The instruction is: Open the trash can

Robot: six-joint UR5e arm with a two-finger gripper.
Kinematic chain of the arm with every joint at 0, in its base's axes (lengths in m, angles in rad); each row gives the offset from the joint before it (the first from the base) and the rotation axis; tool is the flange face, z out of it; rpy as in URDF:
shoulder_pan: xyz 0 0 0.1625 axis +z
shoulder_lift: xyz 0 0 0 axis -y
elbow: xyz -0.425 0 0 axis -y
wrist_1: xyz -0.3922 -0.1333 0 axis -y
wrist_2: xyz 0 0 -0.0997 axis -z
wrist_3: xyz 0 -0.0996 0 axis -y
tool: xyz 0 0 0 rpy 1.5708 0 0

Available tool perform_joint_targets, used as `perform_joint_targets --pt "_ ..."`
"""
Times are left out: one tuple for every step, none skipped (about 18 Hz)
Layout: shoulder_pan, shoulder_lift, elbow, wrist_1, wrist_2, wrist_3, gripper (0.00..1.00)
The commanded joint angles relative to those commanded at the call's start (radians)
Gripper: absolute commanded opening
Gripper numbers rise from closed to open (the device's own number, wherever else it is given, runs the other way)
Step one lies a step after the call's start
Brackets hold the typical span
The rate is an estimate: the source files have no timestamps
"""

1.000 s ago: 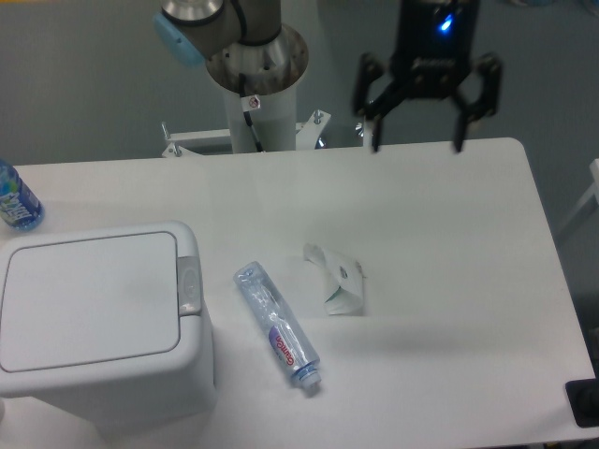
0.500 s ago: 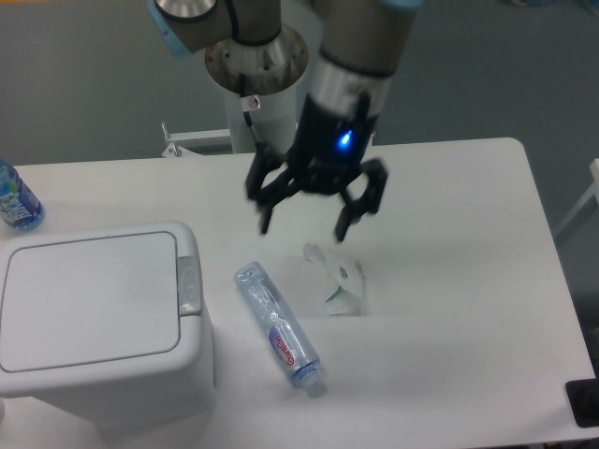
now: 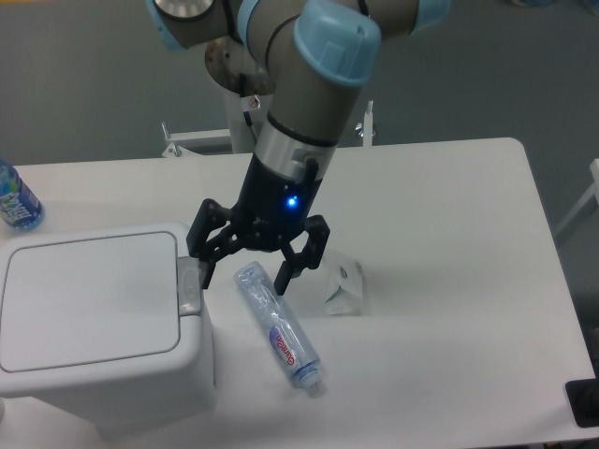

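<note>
The trash can (image 3: 94,323) is a large white bin at the front left of the table, its flat lid shut. Its grey push-button latch (image 3: 190,283) sits on the right rim. My gripper (image 3: 244,276) is open, fingers spread and pointing down. Its left fingertip (image 3: 208,275) hangs just right of the latch. Whether it touches the latch I cannot tell. The right fingertip is over the top end of the clear plastic bottle (image 3: 278,325).
The clear bottle lies on its side right of the bin. A crumpled clear wrapper (image 3: 344,285) lies right of the gripper. A blue-labelled bottle (image 3: 14,199) stands at the far left edge. A dark object (image 3: 584,402) sits at the front right corner.
The gripper has travelled from the table's back right, down and to the left, to the bin's right rim beside the latch. It stayed open. The lid has not moved.
</note>
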Motion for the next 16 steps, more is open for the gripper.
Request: perform_joint_targets --pt "0.000 0.000 -0.003 0.000 0.000 0.002 1.00" --pt "0.000 0.000 -0.006 0.000 0.000 0.003 1.00" --pt "0.000 0.000 -0.011 0.000 0.002 0.003 1.00" --pt "-0.002 0.002 -0.014 0.002 0.002 0.005 1.00" --pt "-0.003 0.002 -0.018 0.002 0.002 0.006 1.00" --pt "-0.005 0.000 -0.020 0.003 0.002 0.006 1.00" --pt "-0.005 0.000 -0.023 0.005 0.003 0.006 1.00" --pt "-0.005 0.000 -0.023 0.005 0.005 0.006 1.00" --pt "-0.005 0.000 -0.025 0.005 0.005 0.008 1.00" --pt "-0.005 0.000 -0.026 0.006 0.005 0.008 1.00" --pt "-0.005 0.000 -0.029 0.006 0.005 0.008 1.00" --pt "-0.005 0.000 -0.032 0.008 0.005 0.008 1.00" --pt "-0.005 0.000 -0.034 0.008 0.005 0.008 1.00" --pt "-0.005 0.000 -0.034 0.008 0.005 0.008 1.00" --pt "-0.008 0.000 -0.034 0.008 0.006 0.008 1.00" --pt "-0.011 -0.002 -0.034 0.009 0.008 0.008 1.00"
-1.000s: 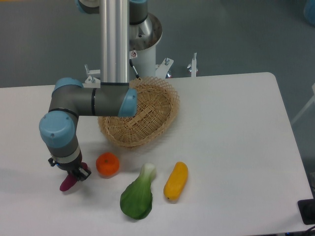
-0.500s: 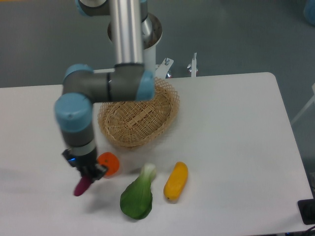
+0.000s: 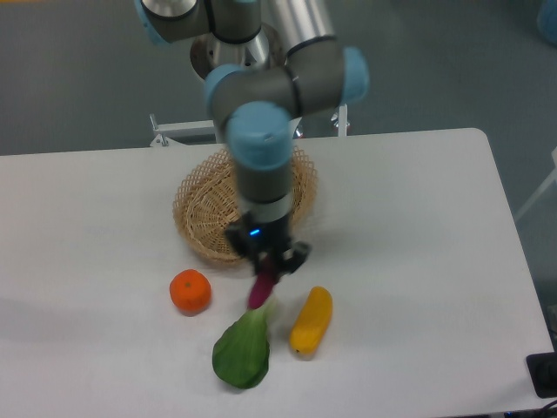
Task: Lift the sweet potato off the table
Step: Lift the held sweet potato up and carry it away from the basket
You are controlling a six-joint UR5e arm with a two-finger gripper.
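Gripper (image 3: 268, 263) clamped on the sweet potato (image 3: 259, 290), carried rightward from the near-left of the table (image 3: 418, 226) and held hanging above the bok choy (image 3: 242, 347). Flanked by orange (image 3: 191, 292) left, yellow vegetable (image 3: 311, 320) right. Wicker basket (image 3: 202, 213) behind, partly hidden by the arm.

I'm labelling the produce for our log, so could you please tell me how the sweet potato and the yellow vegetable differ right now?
The sweet potato is dark purple-magenta; the yellow vegetable is bright yellow. The sweet potato hangs roughly upright, with the jaws of the gripper shut on its top, while the yellow vegetable lies on the table. The sweet potato looks slimmer than the yellow vegetable. Both are elongated and smooth.
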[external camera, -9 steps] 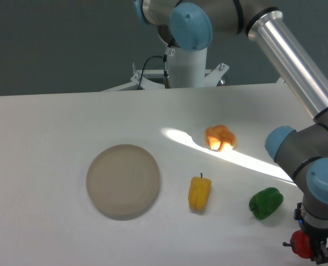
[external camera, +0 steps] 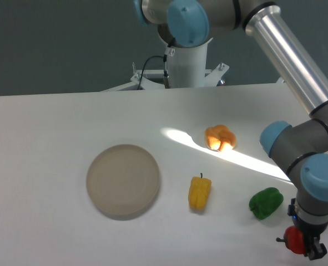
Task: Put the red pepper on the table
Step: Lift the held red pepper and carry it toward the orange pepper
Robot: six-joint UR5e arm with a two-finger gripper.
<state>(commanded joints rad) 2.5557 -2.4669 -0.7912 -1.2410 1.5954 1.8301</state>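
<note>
**Red pepper carried along the table's near right edge**

From the fixed camera, the arm reaches down at the near right corner of the table, and its gripper pinches the red pepper, whose dark stem sticks out to the left. Compared with half a second ago, the wrist, gripper and pepper have shifted a little to the left and slightly up in the frame. I cannot tell whether the pepper touches the tabletop or hangs just above it. My reading is that the pepper is being repositioned, with lowering and release still to come.

Around it, the green pepper lies just beside the gripper, up and to the left; that is the nearest thing to bump if the drift goes on. The yellow pepper lies further left, the orange pepper sits in a bright streak of light beyond, and the round plate is well apart on the left. None of these has moved.
</note>
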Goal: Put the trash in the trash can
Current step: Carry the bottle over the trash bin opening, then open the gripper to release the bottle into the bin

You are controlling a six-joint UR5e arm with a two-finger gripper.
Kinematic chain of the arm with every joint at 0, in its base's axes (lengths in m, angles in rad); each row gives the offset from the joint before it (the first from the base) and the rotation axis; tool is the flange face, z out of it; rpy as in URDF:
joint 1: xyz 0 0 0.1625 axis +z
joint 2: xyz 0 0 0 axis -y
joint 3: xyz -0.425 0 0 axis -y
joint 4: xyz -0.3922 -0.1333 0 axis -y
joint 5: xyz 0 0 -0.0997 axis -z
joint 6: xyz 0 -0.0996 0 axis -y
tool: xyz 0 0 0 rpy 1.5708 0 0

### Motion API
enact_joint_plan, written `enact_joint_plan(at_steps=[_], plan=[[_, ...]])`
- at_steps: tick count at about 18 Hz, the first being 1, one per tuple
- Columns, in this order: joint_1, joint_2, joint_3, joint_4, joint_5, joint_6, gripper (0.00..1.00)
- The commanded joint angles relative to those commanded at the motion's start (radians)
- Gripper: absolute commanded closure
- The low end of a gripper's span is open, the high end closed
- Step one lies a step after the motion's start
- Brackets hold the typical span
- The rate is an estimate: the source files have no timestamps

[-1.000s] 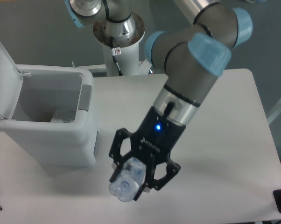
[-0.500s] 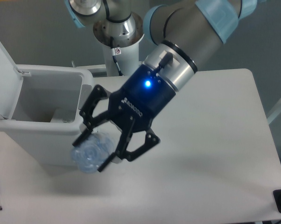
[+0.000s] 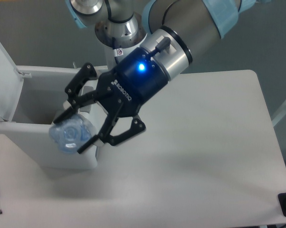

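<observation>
A UR5e arm (image 3: 190, 28) is showing brushed grey tube segments capped in pale blue plastic, rising from a round silver base column (image 3: 121, 33) where a thin black cable and a small label are hanging. A polished silver wrist ring is sitting above the matte black gripper (image 3: 81, 130) (white maker's lettering is running across its body, too small to read). A bright blue status light is glowing on the black housing, above jointed black finger linkages.
</observation>
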Motion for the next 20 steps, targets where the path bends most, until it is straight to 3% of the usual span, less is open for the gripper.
enact_joint_plan(at_steps=[5, 14, 18, 20], plan=[[-0.029, 0.106, -0.166, 0.029, -0.002, 0.080, 0.63], [-0.057, 0.147, -0.258, 0.039, 0.000, 0.156, 0.62], [-0.057, 0.201, -0.376, 0.040, 0.002, 0.282, 0.58], [-0.055, 0.219, -0.422, 0.040, 0.002, 0.328, 0.51]])
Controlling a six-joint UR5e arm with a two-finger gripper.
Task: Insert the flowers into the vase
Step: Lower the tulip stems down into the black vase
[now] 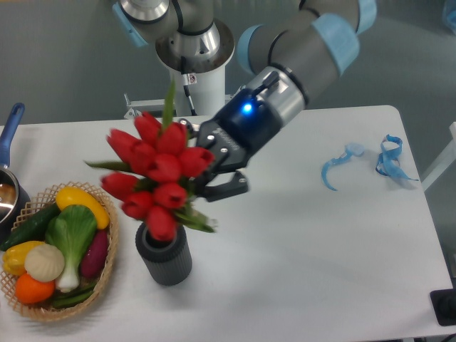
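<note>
Broadly, one white table (pixel 299 271) carries everything, and one arm reaches across it from the far side, its jaws (pixel 201 173) closed on the stems of the flowers (pixel 153 174). That single bunch shows about nine red buds with a few green leaves, one leaf standing straight up; the heads spread out to the camera's left of the jaws and hang above the table, the lowest bud right over the mouth of the vase (pixel 164 251). I cannot tell whether any stem has entered it. One dark ribbed vase stands upright below the jaws and slightly toward the camera.

Farther out past the flowers sits one wicker basket (pixel 100 274) holding about eight vegetables, among them a yellow pepper (pixel 84 203), a green bok choy (pixel 70 235) and a white garlic bulb (pixel 44 262). Beyond it, one pan with a blue handle (pixel 10 128) is cut by the frame edge. On the opposite side of the jaws, well apart, lie two curled blue ribbon pieces (pixel 388 158).
</note>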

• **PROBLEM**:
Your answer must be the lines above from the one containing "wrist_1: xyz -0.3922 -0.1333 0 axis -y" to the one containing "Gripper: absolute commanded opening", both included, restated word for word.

• **RESPONSE TO THIS EXERCISE**:
wrist_1: xyz -0.3922 -0.1333 0 axis -y
wrist_2: xyz 0 0 -0.0997 axis -z
wrist_3: xyz 0 -0.0996 0 axis -y
tool: xyz 0 0 0 rpy 1.5708 0 0

Available tool perform_joint_targets, used as `perform_joint_targets --pt "_ ..."`
"""
Times are left out: one tuple for every step, none skipped (about 18 Hz)
Layout: shoulder_pan, shoulder_lift, elbow, wrist_1, wrist_2, wrist_3, gripper (0.00..1.00)
The commanded joint angles relative to those commanded at the call's start (radians)
Gripper: absolute commanded opening

Nothing further is required of this output.